Toxicity and Mitochondrial Delivery of Flavonol-Based Carbon Monoxide-Releasing Molecules

• Main Author: Esquer Heredia, Hector Jose
• Format: Others
• Published: DigitalCommons@USU 2017
• Subjects: carbon monoxide; cytotoxicity; mitochondria; carbon monoxide-releasing molecule; molecular tool; Toxicology
• Online Access: https://digitalcommons.usu.edu/etd/6882; https://digitalcommons.usu.edu/cgi/viewcontent.cgi?article=8006&context=etd

Despite the reputation of carbon monoxide (CO) as a silent killer, new evidence suggests that this gaseous molecule has anti-inflammatory, anti-cancer and vasoprotective properties. Unfortunately, little is known about the role of CO in the body. However, proteins present in mitochondria are believed to be important targets. We previously synthesized a class of novel and structurally modifiable flavonol-based CO-releasing molecules (CORMs).
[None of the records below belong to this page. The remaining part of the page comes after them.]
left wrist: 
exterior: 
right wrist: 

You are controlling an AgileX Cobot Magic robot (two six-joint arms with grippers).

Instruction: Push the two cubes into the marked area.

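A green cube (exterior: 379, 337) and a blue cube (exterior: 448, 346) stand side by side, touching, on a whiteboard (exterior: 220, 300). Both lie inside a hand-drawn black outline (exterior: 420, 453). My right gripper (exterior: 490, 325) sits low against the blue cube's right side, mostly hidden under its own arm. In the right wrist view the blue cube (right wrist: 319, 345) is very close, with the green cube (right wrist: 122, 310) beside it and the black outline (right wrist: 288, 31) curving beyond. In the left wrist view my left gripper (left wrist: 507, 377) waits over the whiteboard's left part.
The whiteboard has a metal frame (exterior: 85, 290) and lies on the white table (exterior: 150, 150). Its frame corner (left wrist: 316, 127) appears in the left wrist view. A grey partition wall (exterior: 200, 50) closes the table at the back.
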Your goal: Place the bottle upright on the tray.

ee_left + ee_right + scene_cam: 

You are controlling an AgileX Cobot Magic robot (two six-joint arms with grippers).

Flavonols are commonly found in fruits and vegetables. The base structure, Flav-1, is fluorescent, exhibits low toxicity, and releases CO after exposure to visible light. Previous reports indicate that addition of a triphenylphosphonium (TPP) tail allows chemical structures to enter mitochondria. We hypothesized that addition of a TPP tail of two or eight carbons in length to Flav-1 (Mito-Flav-C2 or -C8) would facilitate targeting of mitochondria, and thus, localized light-induced CO release. Toxicity of these TPP-tailed molecules was determined in human umbilical vein endothelial cells (HUVECs) and lung epithelial carcinoma cells (A549), using standard cell viability assays. Evaluation of toxicity using the MTT assay revealed lower toxicity of Flav-1 in HUVECs compared to A549 cells, but addition of the TPP tails increased toxicity in both cell lines. However, unlike the MTT assay, Flav-1 with and without tails had similar toxicity when measured in HUVECs by the lactate dehydrogenase assay. Photo-degradation experiments were performed by exposing cells until their light emission was undetectable by using lasers in the near-UV and within the visible light spectrum. Localization of the compounds was observed using a confocal microscope by co-staining with MitoTracker Red (MTR) and Hoechst to visualize the mitochondria and nucleus, respectively. Fluorescence microscopy images of cells treated with Mito-Flav-C2 or -C8 revealed an increase in uptake, compared to Flav-1, plus co-localization with MTR, which suggests mitochondrial localization. A549 cells exposed to laser light or a full spectrum of light lost all fluorescence of Mito-Flav-C2, which indicates CO release. This work highlights the successful synthesis of the first mitochondria targeting CORMs, and that CO release is achievable using different light sources. Moreover, these TPP-tailed CORMs will allow for controlled and localized release of CO to further study its physiological targets.